Methods. 23 consecutive patients (61.2±6.8 years; 12 women) with suspected and known stable CAD were enrolled. Within 7 days all patients underwent non-invasive assessment of myocardial blood flow (MBF) and coronary flow reserve (CFR), obtained by a dynamic acquisition with CZT and Tc99-MIBI, and invasive assessment of coronary anatomy with the estimation of FFR values in at least one main coronary artery showing an intermediate coronary lesion (40-90% stenosis). The values of stress (adenosine pharmacological test) and rest MBF were calculated semi-automatically by a net retention model. The values of CFR were calculated as MBF ratio (MBF stress / MBF rest). Additionally, flow difference (FD) as the stress MBF minis the rest MBF was calculated. FFR was calculated invasively during the steady-state (60-90 sec) adenosine induced hyperemia as a ratio of the mean distal intracoronary pressure to the mean arterial pressure.

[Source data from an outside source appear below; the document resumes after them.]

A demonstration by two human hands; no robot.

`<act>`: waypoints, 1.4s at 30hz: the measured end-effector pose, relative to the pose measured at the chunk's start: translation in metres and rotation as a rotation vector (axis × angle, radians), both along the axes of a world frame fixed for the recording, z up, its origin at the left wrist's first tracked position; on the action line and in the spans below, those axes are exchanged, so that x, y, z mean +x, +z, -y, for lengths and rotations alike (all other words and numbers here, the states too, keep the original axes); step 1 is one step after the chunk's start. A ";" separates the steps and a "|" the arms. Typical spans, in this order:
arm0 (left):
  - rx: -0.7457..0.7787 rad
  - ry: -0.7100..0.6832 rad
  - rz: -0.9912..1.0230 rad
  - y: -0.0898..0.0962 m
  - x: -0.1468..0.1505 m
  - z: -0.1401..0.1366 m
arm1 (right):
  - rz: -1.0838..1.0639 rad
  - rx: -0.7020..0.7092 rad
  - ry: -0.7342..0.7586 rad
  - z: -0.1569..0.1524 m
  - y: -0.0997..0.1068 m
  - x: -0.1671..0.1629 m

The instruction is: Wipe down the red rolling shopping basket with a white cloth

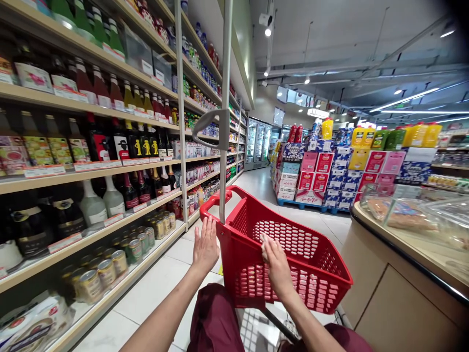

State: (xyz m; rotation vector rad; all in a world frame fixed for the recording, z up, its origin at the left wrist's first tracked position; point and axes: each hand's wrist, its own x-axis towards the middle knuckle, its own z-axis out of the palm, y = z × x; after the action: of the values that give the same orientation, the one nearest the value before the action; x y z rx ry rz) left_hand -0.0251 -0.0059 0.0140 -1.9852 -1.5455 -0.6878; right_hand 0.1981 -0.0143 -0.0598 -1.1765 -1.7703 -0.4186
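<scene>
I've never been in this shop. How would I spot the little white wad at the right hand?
Find the big red cart between the bottle shelves and the beige counter. At its near side is the right hand; the wad peeks out beside its fingers. Unlike the red plastic around it, it is white and looks soft and crumpled.
</scene>
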 end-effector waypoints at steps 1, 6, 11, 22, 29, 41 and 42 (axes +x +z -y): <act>-0.010 0.003 -0.005 -0.001 -0.002 0.001 | -0.032 -0.007 -0.022 0.000 -0.002 0.004; -0.007 -0.065 -0.056 -0.010 0.004 0.003 | -0.046 -0.029 0.076 -0.018 0.028 -0.061; 0.015 -0.089 -0.051 -0.009 0.010 0.005 | 0.077 0.051 0.152 -0.024 0.049 -0.084; 0.028 -0.214 -0.114 -0.024 0.056 -0.002 | 0.021 0.023 -0.021 -0.003 -0.002 -0.005; -0.086 -0.196 -0.145 -0.022 0.071 -0.004 | 0.087 0.027 -0.084 0.019 -0.016 0.067; -0.289 -0.320 -0.247 -0.028 0.110 0.009 | 0.156 -0.041 -0.212 0.037 -0.027 0.107; -0.287 -0.309 -0.244 -0.026 0.108 0.009 | 0.140 -0.042 -0.242 0.043 -0.030 0.123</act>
State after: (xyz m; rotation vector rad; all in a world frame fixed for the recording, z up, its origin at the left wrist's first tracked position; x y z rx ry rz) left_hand 0.0825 -0.0144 -0.0121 -2.4514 -1.2617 -0.3310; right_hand 0.3207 -0.0571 -0.0901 -1.4281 -1.7670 -0.6222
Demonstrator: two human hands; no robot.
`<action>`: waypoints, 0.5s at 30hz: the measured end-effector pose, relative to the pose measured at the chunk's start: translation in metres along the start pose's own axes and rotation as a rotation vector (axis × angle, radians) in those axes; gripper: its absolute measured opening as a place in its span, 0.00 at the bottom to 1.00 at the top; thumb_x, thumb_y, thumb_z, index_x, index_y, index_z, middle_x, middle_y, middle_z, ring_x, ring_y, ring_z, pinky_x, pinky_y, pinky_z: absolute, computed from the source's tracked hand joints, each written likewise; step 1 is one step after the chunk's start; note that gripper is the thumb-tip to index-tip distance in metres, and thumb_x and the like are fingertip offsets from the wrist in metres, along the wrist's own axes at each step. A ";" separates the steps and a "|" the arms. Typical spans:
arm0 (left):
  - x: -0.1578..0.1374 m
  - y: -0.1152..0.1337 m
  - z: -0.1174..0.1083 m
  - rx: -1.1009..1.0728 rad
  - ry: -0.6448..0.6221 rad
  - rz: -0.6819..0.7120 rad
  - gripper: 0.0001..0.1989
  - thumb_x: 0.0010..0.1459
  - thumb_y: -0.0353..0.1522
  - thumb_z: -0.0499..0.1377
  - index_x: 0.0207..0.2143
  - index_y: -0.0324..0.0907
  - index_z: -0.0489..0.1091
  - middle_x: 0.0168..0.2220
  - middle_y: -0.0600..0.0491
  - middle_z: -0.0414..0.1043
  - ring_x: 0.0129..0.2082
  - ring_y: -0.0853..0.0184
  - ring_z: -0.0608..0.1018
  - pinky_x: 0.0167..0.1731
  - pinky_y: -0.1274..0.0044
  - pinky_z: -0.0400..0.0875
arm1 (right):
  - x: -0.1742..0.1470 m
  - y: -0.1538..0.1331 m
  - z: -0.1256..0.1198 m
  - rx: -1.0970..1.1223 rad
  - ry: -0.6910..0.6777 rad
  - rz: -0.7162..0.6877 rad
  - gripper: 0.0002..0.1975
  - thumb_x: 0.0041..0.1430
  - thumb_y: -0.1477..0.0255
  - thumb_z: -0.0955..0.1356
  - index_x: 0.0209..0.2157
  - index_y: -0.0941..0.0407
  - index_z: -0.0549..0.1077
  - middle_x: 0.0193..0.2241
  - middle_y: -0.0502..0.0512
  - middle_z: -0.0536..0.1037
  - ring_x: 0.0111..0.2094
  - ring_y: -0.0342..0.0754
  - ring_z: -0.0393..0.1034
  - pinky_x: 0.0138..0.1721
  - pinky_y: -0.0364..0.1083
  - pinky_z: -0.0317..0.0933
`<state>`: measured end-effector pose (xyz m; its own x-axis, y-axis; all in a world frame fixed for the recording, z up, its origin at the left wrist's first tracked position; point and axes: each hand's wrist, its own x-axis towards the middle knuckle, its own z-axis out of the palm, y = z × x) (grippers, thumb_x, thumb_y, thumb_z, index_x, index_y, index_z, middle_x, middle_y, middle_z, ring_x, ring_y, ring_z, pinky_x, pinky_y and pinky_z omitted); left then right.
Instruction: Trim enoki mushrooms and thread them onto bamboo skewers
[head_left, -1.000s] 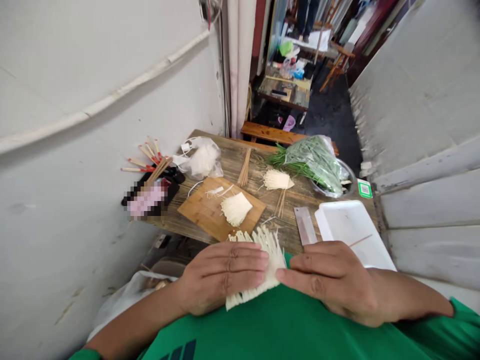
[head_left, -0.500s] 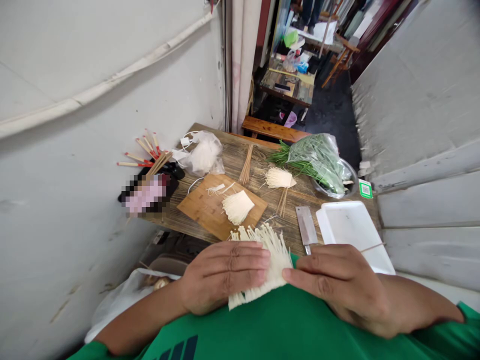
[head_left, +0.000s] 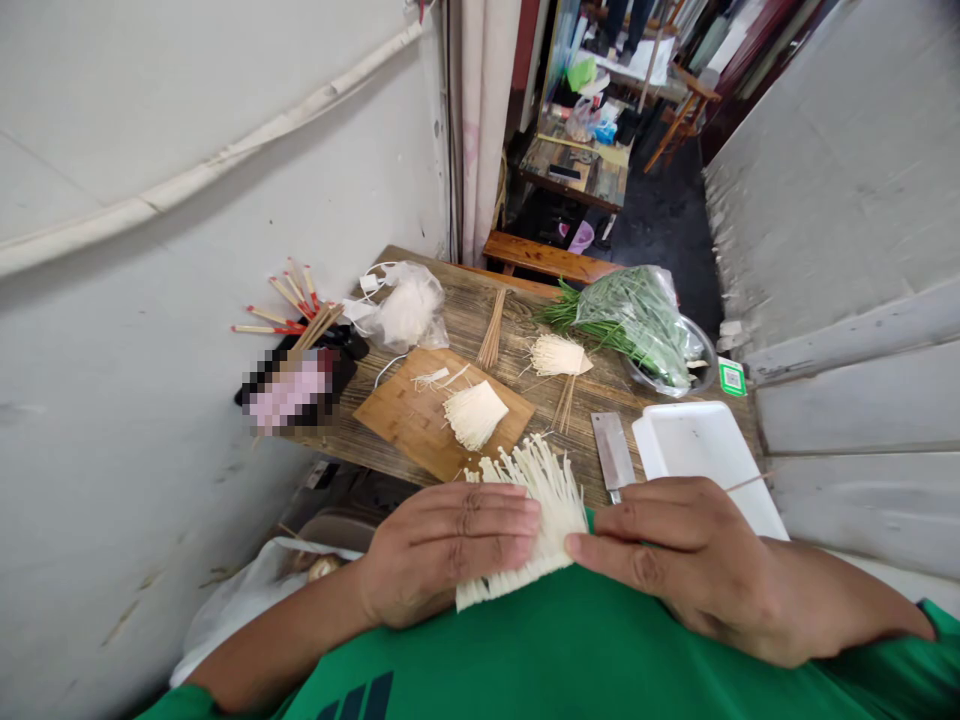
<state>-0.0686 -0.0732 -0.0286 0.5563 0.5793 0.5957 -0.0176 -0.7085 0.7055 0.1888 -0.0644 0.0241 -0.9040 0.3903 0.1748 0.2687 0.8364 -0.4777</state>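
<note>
A fanned bunch of enoki mushrooms is held in front of my green shirt, caps towards the table. My left hand presses across it from the left, its fingers together over the stems. At the bunch's right edge, my right hand is closed, with the index fingertip touching the stems. A thin wooden skewer sticks out behind the right hand; its other end is hidden. Another cut bunch of enoki lies on the wooden cutting board. A third enoki bunch rests on the table beside loose skewers.
A cleaver lies beside a white tray at the right. Bagged green vegetables sit in a metal bowl. More skewers, a plastic bag and red-tipped sticks are further left. Walls flank the table.
The enoki bunch has tilted slightly, its caps rising a little. My right hand has shifted up slightly, and the skewer's visible end has moved up and right. My left hand stays nearly still.
</note>
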 end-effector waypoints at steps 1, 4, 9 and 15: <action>0.000 0.000 0.000 -0.007 0.001 0.010 0.16 0.60 0.28 0.51 0.50 0.41 0.66 0.41 0.45 0.76 0.46 0.63 0.75 0.46 0.69 0.71 | 0.000 0.000 0.000 0.003 -0.006 -0.005 0.20 0.64 0.74 0.54 0.55 0.61 0.62 0.35 0.61 0.72 0.29 0.47 0.64 0.28 0.46 0.57; 0.003 -0.001 0.001 -0.028 0.009 0.033 0.16 0.58 0.25 0.53 0.50 0.37 0.66 0.40 0.42 0.76 0.46 0.61 0.75 0.46 0.68 0.71 | 0.001 0.000 0.000 0.021 -0.012 -0.012 0.20 0.65 0.73 0.54 0.54 0.62 0.62 0.36 0.62 0.72 0.29 0.47 0.63 0.27 0.46 0.57; 0.007 0.000 0.003 -0.040 0.006 0.061 0.17 0.57 0.25 0.53 0.50 0.37 0.65 0.39 0.41 0.76 0.45 0.60 0.75 0.46 0.67 0.71 | 0.003 0.000 0.001 0.010 0.028 -0.017 0.19 0.65 0.74 0.54 0.52 0.62 0.65 0.34 0.62 0.72 0.27 0.46 0.63 0.26 0.45 0.56; 0.013 0.003 0.005 -0.068 0.027 0.061 0.12 0.55 0.22 0.55 0.43 0.30 0.69 0.37 0.38 0.77 0.43 0.58 0.76 0.44 0.67 0.72 | 0.007 -0.004 -0.001 -0.005 0.074 -0.016 0.18 0.65 0.75 0.53 0.47 0.64 0.68 0.30 0.61 0.73 0.26 0.46 0.64 0.25 0.45 0.57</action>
<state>-0.0570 -0.0698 -0.0206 0.5295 0.5475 0.6480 -0.1079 -0.7142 0.6916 0.1814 -0.0644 0.0278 -0.8811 0.4039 0.2461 0.2560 0.8447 -0.4701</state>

Results.  7(30%), 3(13%), and 2(9%) patients had >70% coronary lesions in 1, 2, or 3 vessels, respectively. Complete coronary occlusions were revealed in 2 vessels from 2 patients, while 35(38%) vessels did not show any relevant coronary luminal narrowing. FFR was assessed in 28 vessels showing intermediate coronary lesions. The average FFR value was 0.81±0.1. A moderate correlation between stenosis severity and FFR values was revealed (r=0.45; p=0.01). We found moderate correlations between stenosis severity and stress MBF (r=-0.46; p=0.01) as well as FD (r=-0.37; p=0.04). Significant correlations between FFR values and absolute myocardial perfusion parameters on CZT were revealed. Based on the ROC analysis, abnormal FFR values were best predicted by CZT-derived absolute stress MBF, MFR and FD with values of =0.54 ml/min/g, =1.48 and =0.18 ml/min/g, respectively showing the highest accuracy in predicting the presence of invasively determined myocardial inducible ischemia. Specifically, when regional MFR was below the cut-off value of =1.48, FFR was pathological in the 90% of the cases. Conversely, in the case of normal MFR values, FFR was preserved in the 78% of the cases

Conclusion. There is a good relationship between regional stress MFR and invasive FFR. In selected patients it could be of help in order to assess the hemodynamic significance of coronary artery stenosis non-invasively and to better stratify the risk of CAD.